AIM OF THE TASK: Copy task. Retype the whole listing exactly, omitting any picture in it.

■ ■ ■ ■

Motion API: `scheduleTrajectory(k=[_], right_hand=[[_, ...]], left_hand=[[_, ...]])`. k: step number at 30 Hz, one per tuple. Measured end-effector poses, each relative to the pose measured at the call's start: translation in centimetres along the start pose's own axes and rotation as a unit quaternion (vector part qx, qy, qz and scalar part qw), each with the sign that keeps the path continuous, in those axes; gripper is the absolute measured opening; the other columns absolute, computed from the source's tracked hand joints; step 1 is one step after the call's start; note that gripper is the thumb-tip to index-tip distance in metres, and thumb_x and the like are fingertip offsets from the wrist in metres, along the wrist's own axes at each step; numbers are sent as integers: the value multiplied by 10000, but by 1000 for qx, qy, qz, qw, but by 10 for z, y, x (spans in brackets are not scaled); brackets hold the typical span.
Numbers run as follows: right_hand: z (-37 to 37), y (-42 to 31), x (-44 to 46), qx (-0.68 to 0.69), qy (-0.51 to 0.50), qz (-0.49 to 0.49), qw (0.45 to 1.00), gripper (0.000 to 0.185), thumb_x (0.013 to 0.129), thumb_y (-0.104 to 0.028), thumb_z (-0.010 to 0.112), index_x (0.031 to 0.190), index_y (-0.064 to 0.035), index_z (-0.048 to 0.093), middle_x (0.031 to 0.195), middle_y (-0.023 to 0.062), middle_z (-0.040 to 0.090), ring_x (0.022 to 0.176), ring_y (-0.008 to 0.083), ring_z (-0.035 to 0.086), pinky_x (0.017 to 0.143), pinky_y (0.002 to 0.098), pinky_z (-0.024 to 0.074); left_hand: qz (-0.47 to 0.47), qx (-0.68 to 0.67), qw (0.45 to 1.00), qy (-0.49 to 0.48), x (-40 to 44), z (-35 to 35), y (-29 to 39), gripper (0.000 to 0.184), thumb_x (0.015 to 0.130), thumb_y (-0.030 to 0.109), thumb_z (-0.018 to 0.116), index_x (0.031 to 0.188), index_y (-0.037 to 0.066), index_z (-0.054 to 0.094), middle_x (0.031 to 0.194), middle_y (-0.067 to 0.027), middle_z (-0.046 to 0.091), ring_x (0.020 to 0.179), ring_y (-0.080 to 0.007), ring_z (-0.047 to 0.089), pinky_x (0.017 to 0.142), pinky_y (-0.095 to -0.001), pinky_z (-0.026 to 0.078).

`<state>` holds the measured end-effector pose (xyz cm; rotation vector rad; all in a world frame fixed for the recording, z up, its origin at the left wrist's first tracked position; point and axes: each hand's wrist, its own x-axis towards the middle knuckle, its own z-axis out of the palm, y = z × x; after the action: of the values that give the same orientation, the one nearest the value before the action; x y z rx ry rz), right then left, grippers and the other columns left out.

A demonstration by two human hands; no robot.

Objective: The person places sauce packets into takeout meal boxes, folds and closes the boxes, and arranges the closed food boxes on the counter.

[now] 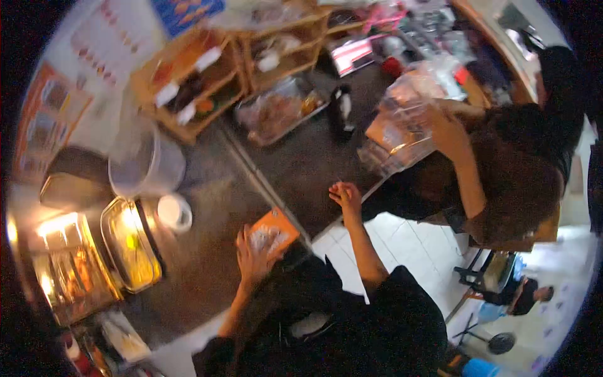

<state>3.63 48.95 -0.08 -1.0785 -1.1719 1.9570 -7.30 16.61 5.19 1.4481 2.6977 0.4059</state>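
Observation:
My left hand (251,259) lies on the left edge of an orange packet (274,231) with a pale printed or clear middle, flat on the dark table (213,188). The fingers look spread over it. To the right, my right hand (345,193) is raised near the table's front edge, away from the packet. Its fingers are bent and blurred, with some space between them, and nothing can be made out in them.
A co-worker (515,157) at the right handles clear plastic packs (402,125). A plastic-covered tray (279,110) and wooden shelves (195,81) stand at the back. At left are a clear tub (147,164), a white cup (174,212) and a lit metal tray (130,245).

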Motion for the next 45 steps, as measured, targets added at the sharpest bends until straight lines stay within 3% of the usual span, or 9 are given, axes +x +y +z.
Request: scheduleTrajectory(k=[8,17,20,22,27,30,39,43,45], right_hand=[[38,42,-182,-44,-223,201,953,301,926,-296,742,1062,-40,661,1210,94,670,1168,140,579,982,268,456],[46,89,-151,-422,-184,33,887,639,870,-607,697,743,17,645,619,34,581,552,130,472,542,356,414],[64,40,-159,-278,-145,243,918,582,869,-576,720,840,3,663,705,71,645,582,165,607,517,318,515],[41,43,-143,-257,-157,268,915,420,907,-452,727,941,-36,688,901,106,710,924,135,683,692,270,575],[-7,42,-138,16,-149,86,985,379,999,-326,610,1263,-55,581,1181,128,653,1008,292,684,788,449,605],[-10,22,-140,14,-87,163,983,446,997,-334,603,1331,-46,534,1244,132,637,1027,312,682,800,460,601],[-16,43,-114,-129,-95,349,923,395,891,-561,671,1086,-217,661,1029,-1,671,935,201,595,765,425,401],[-49,52,-99,-141,-157,249,945,429,910,-545,654,1144,-187,635,1094,22,663,957,209,598,812,459,447],[-123,113,-45,-361,-230,-37,903,437,926,-497,645,1189,-150,618,1113,47,668,1008,246,606,855,475,467]], left_hand=[[3,-3,1000,-24,3,1,-8,803,798,486,746,1514,438,386,1502,-295,276,1285,-563,366,933,-646,469],[-60,-51,997,-26,-3,1,16,710,846,424,700,1505,391,435,1489,-327,285,1308,-577,360,901,-616,506],[-63,-97,991,-69,11,-40,26,789,754,424,770,1477,421,455,1384,-322,364,1216,-515,412,830,-588,548],[-63,-84,993,-60,18,-35,34,796,692,499,783,1434,378,522,1296,-258,425,1173,-480,430,816,-569,549],[-46,-141,989,-23,51,-14,54,804,651,510,799,1394,303,570,1275,-252,455,1180,-467,441,801,-580,542],[-22,-74,997,-31,58,7,59,874,669,534,785,1461,323,483,1403,-264,410,1287,-477,394,813,-559,538],[37,27,998,42,53,34,71,718,842,513,650,1494,303,435,1477,-251,384,1308,-412,385,770,-435,505],[40,-94,994,45,61,22,71,700,755,492,721,1400,274,560,1390,-235,454,1237,-411,421,786,-450,503],[20,-144,989,-2,70,18,76,706,714,493,750,1367,271,598,1360,-229,475,1224,-415,429,812,-463,505]])
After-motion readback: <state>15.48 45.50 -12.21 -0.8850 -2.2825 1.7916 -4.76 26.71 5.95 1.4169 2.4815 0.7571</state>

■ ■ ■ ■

TASK SOLUTION:
Motion API: `scheduleTrajectory(k=[_], right_hand=[[_, ...]], left_hand=[[_, ...]])`. k: step number at 30 Hz, one per tuple. Measured end-effector poses, each relative to the pose measured at the call's start: translation in centimetres along the start pose's own axes and rotation as a unit quaternion (vector part qx, qy, qz and scalar part qw), each with the sign that keeps the path continuous, in those axes; gripper is the absolute measured opening; the other columns absolute, computed from the source's tracked hand joints; step 1 is one step after the call's start; note that gripper is the thumb-tip to index-tip distance in metres, and thumb_x and the like are fingertip offsets from the wrist in metres, along the wrist's own axes at each step; numbers are sent as integers: the value multiplied by 10000, but by 1000 for qx, qy, qz, qw, but by 10 for z, y, x (spans in brackets are not scaled); brackets hold the typical span.
Numbers run as follows: right_hand: z (-37 to 37), y (-42 to 31), x (-44 to 46), qx (-0.68 to 0.69), qy (-0.51 to 0.50), qz (-0.49 to 0.49), qw (0.45 to 1.00), gripper (0.000 to 0.185), thumb_x (0.013 to 0.129), thumb_y (-0.104 to 0.028), thumb_z (-0.010 to 0.112), index_x (0.031 to 0.190), index_y (-0.064 to 0.035), index_z (-0.048 to 0.093), middle_x (0.031 to 0.195), middle_y (-0.023 to 0.062), middle_z (-0.040 to 0.090), ring_x (0.022 to 0.176), ring_y (-0.008 to 0.083), ring_z (-0.035 to 0.086), pinky_x (0.017 to 0.143), pinky_y (0.002 to 0.098), pinky_z (-0.024 to 0.074); left_hand: qz (-0.47 to 0.47), qx (-0.68 to 0.67), qw (0.45 to 1.00), qy (-0.49 to 0.48), x (-40 to 44), z (-35 to 35), y (-29 to 39), gripper (0.000 to 0.184), thumb_x (0.015 to 0.130), thumb_y (-0.030 to 0.109), thumb_z (-0.018 to 0.116), index_x (0.031 to 0.188), index_y (-0.037 to 0.066), index_z (-0.054 to 0.094), middle_x (0.031 to 0.194), middle_y (-0.067 to 0.027), middle_z (-0.046 to 0.091), ring_x (0.020 to 0.179), ring_y (-0.080 to 0.007), ring_z (-0.047 to 0.089), pinky_x (0.017 to 0.142), pinky_y (-0.095 to -0.001), pinky_z (-0.026 to 0.078).

`<state>` holds the measured end-effector pose (xyz cm; rotation vector rad; all in a world frame fixed for the recording, z up, its origin at the left wrist's first tracked position; point and axes: each hand's wrist, its own x-axis towards the middle knuckle, its own z-axis out of the palm, y = z × x; after the action: of the values that give the same orientation, the one nearest the value before the action; x y z rx ry rz), right then left, grippers and the other columns left out.

A demonstration by two human hands; no robot.

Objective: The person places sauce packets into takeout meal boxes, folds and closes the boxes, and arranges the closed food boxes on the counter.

[now] 

<state>3.63 48.95 -0.08 -1.0785 -1.1719 1.9570 -7.30 16.61 5.19 1.4481 2.6977 0.4059</state>
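Observation:
My left hand (251,259) lies on the left edge of an orange packet (274,231) with a pale printed or clear middle, flat on the dark table (213,188). The fingers look spread over it. To the right, my right hand (345,193) is raised near the table's front edge, away from the packet. Its fingers are bent and blurred, with some space between them, and nothing can be made out in them.
A co-worker (515,157) at the right handles clear plastic packs (402,125). A plastic-covered tray (279,110) and wooden shelves (195,81) stand at the back. At left are a clear tub (147,164), a white cup (174,212) and a lit metal tray (130,245).
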
Motion for the next 45 steps, as measured, targets added at the sharpest bends until straight lines stay within 3% of the usual span, or 9 are given, axes +x +y +z.
Request: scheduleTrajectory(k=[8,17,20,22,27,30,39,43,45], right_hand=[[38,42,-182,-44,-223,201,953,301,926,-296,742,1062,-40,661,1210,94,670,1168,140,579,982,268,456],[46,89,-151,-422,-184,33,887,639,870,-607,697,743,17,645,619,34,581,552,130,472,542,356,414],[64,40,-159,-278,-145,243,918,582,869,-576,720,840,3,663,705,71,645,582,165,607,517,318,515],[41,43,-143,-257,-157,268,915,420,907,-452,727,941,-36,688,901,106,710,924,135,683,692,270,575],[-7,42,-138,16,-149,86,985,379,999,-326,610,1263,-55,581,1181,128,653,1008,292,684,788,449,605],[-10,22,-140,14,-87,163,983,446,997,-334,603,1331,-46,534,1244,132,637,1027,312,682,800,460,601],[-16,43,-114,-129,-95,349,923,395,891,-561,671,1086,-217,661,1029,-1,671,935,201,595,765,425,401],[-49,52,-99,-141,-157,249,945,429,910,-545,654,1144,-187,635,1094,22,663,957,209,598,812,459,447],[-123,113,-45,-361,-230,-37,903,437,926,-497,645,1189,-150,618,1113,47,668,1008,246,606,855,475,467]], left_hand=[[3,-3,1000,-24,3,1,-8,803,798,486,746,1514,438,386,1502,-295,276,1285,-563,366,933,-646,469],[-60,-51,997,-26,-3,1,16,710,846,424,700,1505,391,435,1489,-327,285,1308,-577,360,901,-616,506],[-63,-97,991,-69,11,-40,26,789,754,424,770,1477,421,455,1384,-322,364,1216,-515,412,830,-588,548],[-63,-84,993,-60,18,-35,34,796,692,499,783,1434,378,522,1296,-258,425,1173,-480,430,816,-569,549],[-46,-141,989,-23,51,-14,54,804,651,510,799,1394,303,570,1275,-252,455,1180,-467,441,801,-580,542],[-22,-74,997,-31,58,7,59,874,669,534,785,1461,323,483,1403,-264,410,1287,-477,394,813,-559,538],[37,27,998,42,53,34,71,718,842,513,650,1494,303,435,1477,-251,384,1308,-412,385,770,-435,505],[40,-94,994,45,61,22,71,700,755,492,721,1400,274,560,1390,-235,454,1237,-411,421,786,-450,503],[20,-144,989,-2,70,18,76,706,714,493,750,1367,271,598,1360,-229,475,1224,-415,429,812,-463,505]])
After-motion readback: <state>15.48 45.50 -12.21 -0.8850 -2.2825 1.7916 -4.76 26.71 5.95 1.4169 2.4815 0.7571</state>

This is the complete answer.